Apple Inc. has disbanded its division that develops wireless routers, another move to try to sharpen the company's focus on consumer products that generate the bulk of its revenue, according to people familiar with the matter.
Apple began shutting down the wireless router team over the past year, dispersing engineers to other product development groups, including the one handling the Apple TV, said the people, who asked not to be named because the decision hasn't been publicly announced.
Apple hasn't refreshed its routers since 2013 following years of frequent updates to match new standards from the wireless industry. The decision to disband the team indicates the company isn't currently pushing forward with new versions of its routers. An Apple spokeswoman declined to comment on the company's plans.
Routers are access points that connect laptops, iPhones and other devices to the web without a cable. Apple currently sells three wireless routers, the AirPort Express, AirPort Extreme, and AirPort Time capsule.
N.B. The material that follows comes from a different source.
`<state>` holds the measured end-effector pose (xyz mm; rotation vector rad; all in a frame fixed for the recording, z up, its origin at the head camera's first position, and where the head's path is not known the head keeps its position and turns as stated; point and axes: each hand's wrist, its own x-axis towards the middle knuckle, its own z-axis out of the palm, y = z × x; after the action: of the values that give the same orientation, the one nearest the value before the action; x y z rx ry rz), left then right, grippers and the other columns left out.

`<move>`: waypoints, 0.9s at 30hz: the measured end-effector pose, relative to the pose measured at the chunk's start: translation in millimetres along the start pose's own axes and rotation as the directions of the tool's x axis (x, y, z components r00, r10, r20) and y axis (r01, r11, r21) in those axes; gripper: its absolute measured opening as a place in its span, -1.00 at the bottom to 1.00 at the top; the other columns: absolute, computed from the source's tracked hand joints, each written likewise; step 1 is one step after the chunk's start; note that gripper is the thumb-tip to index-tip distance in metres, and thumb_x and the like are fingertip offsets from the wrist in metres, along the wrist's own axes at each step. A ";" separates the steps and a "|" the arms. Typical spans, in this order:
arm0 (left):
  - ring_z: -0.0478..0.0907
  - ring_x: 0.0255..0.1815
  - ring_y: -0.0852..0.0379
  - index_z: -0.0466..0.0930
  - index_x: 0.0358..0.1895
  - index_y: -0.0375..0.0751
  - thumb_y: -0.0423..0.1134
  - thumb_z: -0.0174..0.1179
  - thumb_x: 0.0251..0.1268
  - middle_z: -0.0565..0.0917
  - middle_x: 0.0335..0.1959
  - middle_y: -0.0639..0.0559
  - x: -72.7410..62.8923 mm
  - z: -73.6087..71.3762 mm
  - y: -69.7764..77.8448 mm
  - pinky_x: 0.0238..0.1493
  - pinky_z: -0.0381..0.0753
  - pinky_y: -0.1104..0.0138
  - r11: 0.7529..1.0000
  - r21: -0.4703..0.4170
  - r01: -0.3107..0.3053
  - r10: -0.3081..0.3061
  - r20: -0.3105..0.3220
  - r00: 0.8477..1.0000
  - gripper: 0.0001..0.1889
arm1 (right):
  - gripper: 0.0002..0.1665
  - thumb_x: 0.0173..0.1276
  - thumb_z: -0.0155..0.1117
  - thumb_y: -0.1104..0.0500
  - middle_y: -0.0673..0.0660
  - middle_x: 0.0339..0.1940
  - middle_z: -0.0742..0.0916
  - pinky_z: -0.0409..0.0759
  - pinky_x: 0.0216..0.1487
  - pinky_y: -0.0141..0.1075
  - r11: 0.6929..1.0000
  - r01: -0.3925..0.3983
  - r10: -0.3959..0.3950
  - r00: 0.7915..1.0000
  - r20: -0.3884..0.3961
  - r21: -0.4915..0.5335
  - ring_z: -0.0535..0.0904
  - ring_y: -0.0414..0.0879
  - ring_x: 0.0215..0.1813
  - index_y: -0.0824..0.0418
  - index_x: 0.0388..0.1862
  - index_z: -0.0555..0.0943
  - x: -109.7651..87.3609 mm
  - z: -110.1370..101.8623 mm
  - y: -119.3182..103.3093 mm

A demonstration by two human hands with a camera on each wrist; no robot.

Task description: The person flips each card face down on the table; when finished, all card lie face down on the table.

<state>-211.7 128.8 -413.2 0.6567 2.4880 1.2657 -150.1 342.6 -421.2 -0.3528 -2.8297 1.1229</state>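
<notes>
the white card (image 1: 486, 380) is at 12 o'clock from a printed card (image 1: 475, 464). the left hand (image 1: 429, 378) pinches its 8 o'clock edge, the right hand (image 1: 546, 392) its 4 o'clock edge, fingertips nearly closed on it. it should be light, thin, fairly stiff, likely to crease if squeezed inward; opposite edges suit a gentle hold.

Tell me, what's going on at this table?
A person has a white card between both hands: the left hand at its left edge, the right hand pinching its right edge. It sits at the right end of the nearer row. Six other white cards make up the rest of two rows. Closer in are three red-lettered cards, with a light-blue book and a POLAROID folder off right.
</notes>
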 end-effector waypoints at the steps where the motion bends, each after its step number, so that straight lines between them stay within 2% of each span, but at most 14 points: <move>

The Time capsule doubles as a backup storage hard drive for Mac computers.
(Score: 3, Informative) by mcgrew on Friday November 25 2016, @02:08AM
Routers are access points that connect laptops, iPhones and other devices to the web without a cable.
Wireless routers are access points that connect laptops, iPhones and other devices to the web without a cable. Routers are access points that connect devices in a network, with or without internet access and with or without Wi-fi.
mcgrewbooks.com mcgrew.info nooze.org
(Score: 0, Touché) by Anonymous Coward on Friday November 25 2016, @02:17AM
Pedantic asshole is also incorrect. Without internet access or without Wi-fi, your network hubs don't do any routing and are not routers. At best they do switching, but repeating hubs don't even do switching.
Fuck you.
(Score: 2) by maxwell demon on Friday November 25 2016, @06:06AM
Wrong. A router needs no internet access to do routing. A local network is completely sufficient.
The Tao of math: The numbers you can count are not the real numbers.
(Score: 0) by Anonymous Coward on Sunday November 27 2016, @09:06PM
Actually, you need at least 2 networks (which can both be local), otherwise there is no routing for the router to do.
(Score: 3, Informative) by vux984 on Friday November 25 2016, @02:18AM
I'm not even sure routers are really 'access points'. And I'm not sure i'd say they "connect devices in a network" either.
Routers route packets between (logically, if not physically) separate networks. They connect networks together.
(Score: 2) by mcgrew on Friday November 25 2016, @07:21PM
Yes, that's correct, but they also connect can also connect machines within a single network.
mcgrewbooks.com mcgrew.info nooze.org
(Score: 2) by vux984 on Friday November 25 2016, @08:22PM
In what sense though? If you mean the 'switch' part of (most) routers then sure, but that is bypassing the routing capability; and has as much to do with being a router as the wireless access point does: nothing.
Plus the switch part isn't necessary for it to be a router. For example it would be possible to build a one port router that just routes packets between different VLANs on the same NIC.
(Score: 2) by janrinok on Saturday November 26 2016, @10:33AM
We don't edit quotations, because then they wouldn't be 'quotations' but words that we have put in someone else's mouth.
However, you fully understood the meaning of TFS, but you seem to think that the rest of us might not. Not sure why you came to that conclusion.